## YOUR GOAL
From the records below, set down exactly the lines starting with the line that contains "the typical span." and going on through the line that contains "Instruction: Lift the". Nothing else is wanted.

## DATA FOR THIS EXERCISE
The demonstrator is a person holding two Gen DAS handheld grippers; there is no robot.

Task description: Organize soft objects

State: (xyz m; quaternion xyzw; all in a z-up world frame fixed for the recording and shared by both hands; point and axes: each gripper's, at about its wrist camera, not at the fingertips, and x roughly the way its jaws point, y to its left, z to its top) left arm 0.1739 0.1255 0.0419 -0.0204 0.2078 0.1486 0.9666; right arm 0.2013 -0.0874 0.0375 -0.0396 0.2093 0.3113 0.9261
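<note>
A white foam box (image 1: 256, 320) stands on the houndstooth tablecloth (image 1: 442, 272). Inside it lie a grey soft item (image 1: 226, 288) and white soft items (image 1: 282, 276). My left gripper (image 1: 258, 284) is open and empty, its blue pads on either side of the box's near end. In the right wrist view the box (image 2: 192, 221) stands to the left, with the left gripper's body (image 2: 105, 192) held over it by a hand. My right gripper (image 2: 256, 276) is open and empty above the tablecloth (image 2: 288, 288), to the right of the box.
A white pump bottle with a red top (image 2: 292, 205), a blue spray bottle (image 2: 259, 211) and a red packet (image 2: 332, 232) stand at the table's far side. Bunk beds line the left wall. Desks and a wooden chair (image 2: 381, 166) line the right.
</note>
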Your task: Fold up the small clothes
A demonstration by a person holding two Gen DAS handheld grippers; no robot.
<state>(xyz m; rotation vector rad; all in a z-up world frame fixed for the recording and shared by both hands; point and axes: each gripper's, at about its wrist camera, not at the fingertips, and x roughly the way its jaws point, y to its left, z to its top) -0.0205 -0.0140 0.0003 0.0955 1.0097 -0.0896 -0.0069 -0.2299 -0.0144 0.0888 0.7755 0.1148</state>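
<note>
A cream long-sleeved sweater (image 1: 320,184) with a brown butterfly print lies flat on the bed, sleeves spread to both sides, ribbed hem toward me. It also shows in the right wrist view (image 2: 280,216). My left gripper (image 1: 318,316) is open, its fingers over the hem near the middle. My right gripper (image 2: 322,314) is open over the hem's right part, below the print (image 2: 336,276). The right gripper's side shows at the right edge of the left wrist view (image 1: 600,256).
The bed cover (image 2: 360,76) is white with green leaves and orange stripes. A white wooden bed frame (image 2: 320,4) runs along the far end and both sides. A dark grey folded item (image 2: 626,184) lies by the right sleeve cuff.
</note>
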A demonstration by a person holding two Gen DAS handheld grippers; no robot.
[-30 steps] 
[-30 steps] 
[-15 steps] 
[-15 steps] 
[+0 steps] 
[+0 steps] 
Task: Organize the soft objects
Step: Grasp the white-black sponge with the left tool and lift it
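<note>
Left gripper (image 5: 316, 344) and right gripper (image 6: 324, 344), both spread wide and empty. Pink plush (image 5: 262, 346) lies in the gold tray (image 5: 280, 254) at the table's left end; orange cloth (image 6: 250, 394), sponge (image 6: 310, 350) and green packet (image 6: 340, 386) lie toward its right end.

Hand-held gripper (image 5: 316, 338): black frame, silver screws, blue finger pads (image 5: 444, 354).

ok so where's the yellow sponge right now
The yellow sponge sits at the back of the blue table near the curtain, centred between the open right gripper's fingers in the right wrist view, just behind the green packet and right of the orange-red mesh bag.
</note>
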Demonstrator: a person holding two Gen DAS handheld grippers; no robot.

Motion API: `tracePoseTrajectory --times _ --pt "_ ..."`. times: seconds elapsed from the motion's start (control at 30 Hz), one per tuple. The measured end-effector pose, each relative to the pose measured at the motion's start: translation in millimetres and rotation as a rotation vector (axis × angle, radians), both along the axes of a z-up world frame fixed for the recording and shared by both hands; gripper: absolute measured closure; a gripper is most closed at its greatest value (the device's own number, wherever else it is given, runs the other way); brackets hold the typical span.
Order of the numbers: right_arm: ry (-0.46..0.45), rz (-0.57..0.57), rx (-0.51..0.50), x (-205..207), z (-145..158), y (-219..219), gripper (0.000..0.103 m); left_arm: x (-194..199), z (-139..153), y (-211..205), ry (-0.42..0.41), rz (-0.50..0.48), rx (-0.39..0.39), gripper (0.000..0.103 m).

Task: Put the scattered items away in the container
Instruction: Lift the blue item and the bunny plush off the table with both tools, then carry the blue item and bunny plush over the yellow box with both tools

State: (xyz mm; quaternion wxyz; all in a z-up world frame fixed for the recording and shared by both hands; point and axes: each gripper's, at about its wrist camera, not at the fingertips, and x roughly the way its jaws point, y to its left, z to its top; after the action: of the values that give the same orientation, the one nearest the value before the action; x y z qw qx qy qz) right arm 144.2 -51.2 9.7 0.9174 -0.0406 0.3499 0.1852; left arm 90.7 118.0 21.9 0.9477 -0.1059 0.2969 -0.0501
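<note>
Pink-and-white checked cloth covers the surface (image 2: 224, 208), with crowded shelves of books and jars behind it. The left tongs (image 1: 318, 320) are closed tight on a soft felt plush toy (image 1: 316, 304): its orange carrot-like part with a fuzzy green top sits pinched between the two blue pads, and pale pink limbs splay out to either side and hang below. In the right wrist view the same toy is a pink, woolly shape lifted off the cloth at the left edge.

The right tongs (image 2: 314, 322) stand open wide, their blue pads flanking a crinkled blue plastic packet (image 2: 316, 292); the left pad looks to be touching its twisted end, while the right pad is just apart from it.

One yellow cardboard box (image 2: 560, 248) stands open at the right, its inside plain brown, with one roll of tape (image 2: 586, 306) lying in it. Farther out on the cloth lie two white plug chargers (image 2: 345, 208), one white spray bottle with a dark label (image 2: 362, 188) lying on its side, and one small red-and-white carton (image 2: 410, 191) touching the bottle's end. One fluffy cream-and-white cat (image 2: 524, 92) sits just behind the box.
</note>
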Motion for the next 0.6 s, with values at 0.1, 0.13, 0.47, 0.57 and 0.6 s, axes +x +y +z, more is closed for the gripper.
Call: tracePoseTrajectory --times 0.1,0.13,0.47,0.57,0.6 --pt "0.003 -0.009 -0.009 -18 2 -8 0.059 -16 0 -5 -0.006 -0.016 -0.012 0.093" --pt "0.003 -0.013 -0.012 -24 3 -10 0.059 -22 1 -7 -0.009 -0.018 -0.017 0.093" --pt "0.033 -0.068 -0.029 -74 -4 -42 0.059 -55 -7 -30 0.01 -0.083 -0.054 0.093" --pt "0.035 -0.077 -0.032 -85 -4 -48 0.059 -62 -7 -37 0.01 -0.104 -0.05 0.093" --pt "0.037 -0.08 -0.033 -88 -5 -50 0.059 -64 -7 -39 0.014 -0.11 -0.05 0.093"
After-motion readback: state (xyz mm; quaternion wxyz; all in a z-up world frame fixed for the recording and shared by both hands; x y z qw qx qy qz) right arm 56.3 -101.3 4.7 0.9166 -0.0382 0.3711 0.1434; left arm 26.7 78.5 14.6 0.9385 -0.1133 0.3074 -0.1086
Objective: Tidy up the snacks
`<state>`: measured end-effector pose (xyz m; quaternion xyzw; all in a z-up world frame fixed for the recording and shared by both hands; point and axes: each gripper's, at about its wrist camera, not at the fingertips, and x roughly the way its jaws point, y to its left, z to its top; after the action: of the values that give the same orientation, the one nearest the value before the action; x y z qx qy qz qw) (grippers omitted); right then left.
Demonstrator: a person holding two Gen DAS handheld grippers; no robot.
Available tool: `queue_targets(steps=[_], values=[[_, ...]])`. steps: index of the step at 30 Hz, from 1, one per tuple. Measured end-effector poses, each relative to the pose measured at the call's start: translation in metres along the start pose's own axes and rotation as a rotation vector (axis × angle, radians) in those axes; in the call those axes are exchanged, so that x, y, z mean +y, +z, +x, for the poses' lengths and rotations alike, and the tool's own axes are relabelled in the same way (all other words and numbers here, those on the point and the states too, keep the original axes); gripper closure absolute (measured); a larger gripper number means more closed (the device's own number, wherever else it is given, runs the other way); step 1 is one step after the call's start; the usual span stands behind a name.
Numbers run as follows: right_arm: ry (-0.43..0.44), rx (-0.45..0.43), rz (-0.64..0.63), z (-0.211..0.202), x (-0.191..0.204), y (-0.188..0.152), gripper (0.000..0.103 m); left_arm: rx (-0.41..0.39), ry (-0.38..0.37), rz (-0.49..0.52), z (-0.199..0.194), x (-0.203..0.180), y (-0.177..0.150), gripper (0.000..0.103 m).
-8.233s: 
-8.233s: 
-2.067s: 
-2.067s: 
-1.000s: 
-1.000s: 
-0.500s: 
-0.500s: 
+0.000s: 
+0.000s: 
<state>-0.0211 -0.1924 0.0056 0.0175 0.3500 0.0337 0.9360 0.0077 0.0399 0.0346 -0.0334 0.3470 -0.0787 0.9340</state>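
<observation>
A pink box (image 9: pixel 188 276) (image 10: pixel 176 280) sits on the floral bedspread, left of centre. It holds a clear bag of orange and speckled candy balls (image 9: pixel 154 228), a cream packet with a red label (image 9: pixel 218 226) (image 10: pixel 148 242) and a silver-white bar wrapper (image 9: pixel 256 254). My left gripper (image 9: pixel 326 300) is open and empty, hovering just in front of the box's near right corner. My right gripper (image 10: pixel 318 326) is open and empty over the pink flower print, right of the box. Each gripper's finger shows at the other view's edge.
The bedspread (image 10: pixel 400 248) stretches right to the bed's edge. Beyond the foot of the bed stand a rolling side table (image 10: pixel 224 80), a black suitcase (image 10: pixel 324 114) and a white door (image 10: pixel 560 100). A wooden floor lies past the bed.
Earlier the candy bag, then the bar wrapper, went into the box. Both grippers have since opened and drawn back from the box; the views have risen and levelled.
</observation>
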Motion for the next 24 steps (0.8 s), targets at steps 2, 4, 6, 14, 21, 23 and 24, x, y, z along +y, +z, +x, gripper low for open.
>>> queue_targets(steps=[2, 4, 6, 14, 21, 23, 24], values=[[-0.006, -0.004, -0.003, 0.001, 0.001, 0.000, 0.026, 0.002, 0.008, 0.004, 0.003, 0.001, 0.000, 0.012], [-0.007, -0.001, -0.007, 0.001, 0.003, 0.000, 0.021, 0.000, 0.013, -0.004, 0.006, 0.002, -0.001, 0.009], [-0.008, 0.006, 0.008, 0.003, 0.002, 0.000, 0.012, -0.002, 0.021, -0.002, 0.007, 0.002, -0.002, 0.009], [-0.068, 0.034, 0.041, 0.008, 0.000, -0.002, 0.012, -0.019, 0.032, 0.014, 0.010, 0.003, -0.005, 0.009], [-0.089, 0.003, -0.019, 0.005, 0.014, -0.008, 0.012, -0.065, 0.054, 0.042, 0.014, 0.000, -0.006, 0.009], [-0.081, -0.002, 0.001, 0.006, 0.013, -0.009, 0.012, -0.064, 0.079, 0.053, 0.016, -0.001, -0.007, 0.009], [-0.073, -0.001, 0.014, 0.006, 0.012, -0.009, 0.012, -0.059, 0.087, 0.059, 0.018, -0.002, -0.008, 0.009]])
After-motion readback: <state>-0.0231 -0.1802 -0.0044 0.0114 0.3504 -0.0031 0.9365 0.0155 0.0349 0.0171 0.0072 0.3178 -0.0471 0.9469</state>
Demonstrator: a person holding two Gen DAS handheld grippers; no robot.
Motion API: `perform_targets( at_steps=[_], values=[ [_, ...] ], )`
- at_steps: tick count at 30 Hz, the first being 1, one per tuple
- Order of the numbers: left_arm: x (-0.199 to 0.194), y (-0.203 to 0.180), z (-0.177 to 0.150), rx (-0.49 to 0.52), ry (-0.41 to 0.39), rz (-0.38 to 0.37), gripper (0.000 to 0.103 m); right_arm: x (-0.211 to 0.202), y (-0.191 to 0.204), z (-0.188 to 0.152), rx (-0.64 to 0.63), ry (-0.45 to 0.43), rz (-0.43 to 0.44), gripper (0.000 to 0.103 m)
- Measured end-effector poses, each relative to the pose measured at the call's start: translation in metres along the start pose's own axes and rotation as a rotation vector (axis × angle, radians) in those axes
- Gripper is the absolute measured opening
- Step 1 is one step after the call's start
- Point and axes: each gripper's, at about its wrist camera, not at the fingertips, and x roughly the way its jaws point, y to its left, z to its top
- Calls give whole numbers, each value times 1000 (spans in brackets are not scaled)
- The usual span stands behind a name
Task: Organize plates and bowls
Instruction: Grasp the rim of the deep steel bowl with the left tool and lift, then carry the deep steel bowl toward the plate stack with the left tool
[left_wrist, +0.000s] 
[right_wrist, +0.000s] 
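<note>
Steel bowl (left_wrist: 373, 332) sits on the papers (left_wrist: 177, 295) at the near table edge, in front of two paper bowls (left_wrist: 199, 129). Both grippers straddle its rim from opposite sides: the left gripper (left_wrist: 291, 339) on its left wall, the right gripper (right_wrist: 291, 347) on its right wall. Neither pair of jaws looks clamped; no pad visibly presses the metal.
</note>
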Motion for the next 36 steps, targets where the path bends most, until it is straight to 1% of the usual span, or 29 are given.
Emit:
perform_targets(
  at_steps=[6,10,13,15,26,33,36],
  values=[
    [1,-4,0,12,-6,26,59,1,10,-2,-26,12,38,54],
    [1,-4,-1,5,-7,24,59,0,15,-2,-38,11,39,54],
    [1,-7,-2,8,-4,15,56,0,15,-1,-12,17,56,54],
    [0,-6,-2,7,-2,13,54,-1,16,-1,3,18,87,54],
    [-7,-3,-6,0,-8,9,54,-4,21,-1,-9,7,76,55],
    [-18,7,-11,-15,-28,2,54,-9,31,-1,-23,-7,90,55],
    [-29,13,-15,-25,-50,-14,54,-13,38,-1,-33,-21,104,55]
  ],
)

## EXERCISE RESPONSE
Motion API: `tracePoseTrajectory --times _ --pt "_ ..."`. times: seconds elapsed from the motion's start (control at 30 Hz), one per tuple. The measured end-effector pose, each relative to the pose measured at the motion's start: translation in millimetres and rotation as a rotation vector (axis × angle, radians), both along the axes of a z-up world frame fixed for the recording and shared by both hands; gripper: absolute measured closure; a gripper is most closed at its greatest value (the device's own number, wherever else it is given, runs the other way); brackets hold the typical span.
Order of the numbers: right_arm: ry (-0.46..0.45), rz (-0.57..0.57), rx (-0.51..0.50), x (-205..207), z (-145..158), y (-219..219), gripper (0.000..0.103 m); left_arm: x (-194..199), z (-139..153), y (-211..205), ry (-0.42..0.41), rz (-0.50..0.48), rx (-0.39..0.39), gripper (0.000..0.103 m).

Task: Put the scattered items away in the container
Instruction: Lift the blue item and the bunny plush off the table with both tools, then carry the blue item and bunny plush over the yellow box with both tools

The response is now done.